■ Work required
Each line from the one containing "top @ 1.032" to the end of the entries is to be repeated exactly, and no other line.

■ Supplied information
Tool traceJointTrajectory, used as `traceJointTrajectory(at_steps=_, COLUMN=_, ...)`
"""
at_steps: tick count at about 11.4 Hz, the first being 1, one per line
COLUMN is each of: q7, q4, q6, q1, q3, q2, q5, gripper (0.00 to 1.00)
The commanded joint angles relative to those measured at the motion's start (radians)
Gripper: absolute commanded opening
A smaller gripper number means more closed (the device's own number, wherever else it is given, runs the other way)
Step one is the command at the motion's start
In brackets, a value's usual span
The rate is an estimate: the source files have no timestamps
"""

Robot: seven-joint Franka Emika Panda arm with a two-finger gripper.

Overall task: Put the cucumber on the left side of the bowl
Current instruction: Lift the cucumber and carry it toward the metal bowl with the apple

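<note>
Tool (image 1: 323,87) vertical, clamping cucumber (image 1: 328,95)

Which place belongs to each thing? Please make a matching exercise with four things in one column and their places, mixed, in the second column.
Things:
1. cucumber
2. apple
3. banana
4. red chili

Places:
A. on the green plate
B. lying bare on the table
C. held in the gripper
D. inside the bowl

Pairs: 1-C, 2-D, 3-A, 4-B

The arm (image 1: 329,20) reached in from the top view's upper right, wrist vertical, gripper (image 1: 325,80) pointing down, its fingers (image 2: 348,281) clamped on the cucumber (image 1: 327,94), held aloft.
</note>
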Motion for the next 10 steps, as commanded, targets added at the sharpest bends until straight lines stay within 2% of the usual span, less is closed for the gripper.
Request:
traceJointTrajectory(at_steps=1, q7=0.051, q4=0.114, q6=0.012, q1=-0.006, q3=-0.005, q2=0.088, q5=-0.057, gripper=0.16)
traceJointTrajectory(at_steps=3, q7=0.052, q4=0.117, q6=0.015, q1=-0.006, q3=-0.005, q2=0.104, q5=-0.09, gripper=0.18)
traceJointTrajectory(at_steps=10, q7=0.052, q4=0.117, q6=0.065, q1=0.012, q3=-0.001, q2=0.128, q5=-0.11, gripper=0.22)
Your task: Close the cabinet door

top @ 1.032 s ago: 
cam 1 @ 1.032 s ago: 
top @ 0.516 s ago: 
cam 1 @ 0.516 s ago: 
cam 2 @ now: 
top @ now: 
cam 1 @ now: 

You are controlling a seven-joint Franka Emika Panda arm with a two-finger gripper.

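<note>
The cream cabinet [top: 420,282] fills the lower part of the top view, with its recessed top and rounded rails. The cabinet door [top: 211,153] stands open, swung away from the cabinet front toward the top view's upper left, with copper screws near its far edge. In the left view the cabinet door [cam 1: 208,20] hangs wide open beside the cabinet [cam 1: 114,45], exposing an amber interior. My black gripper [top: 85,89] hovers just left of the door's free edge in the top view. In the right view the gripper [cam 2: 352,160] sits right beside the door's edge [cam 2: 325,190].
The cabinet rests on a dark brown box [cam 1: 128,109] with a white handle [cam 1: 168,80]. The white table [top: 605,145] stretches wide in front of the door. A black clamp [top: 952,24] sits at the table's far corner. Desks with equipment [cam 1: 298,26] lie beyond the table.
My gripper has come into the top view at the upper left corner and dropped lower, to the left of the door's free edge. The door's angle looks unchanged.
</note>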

■ Exercise response
top @ 1.032 s ago: 
cam 1 @ 1.032 s ago: 
top @ 0.516 s ago: 
cam 1 @ 0.516 s ago: 
cam 2 @ now: 
top @ now: 
cam 1 @ now: 

You are controlling a seven-joint Franka Emika Panda arm with a two-finger gripper.

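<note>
The cream cabinet [top: 420,282] fills the lower part of the top view, with its recessed top and rounded rails. The cabinet door [top: 211,153] stands open, swung away from the cabinet front toward the top view's upper left, with copper screws near its far edge. In the left view the cabinet door [cam 1: 208,20] hangs wide open beside the cabinet [cam 1: 114,45], exposing an amber interior. My black gripper [top: 85,89] hovers just left of the door's free edge in the top view. In the right view the gripper [cam 2: 352,160] sits right beside the door's edge [cam 2: 325,190].
The cabinet rests on a dark brown box [cam 1: 128,109] with a white handle [cam 1: 168,80]. The white table [top: 605,145] stretches wide in front of the door. A black clamp [top: 952,24] sits at the table's far corner. Desks with equipment [cam 1: 298,26] lie beyond the table.
My gripper has come into the top view at the upper left corner and dropped lower, to the left of the door's free edge. The door's angle looks unchanged.
</note>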

Nothing else remains to be done in this exercise.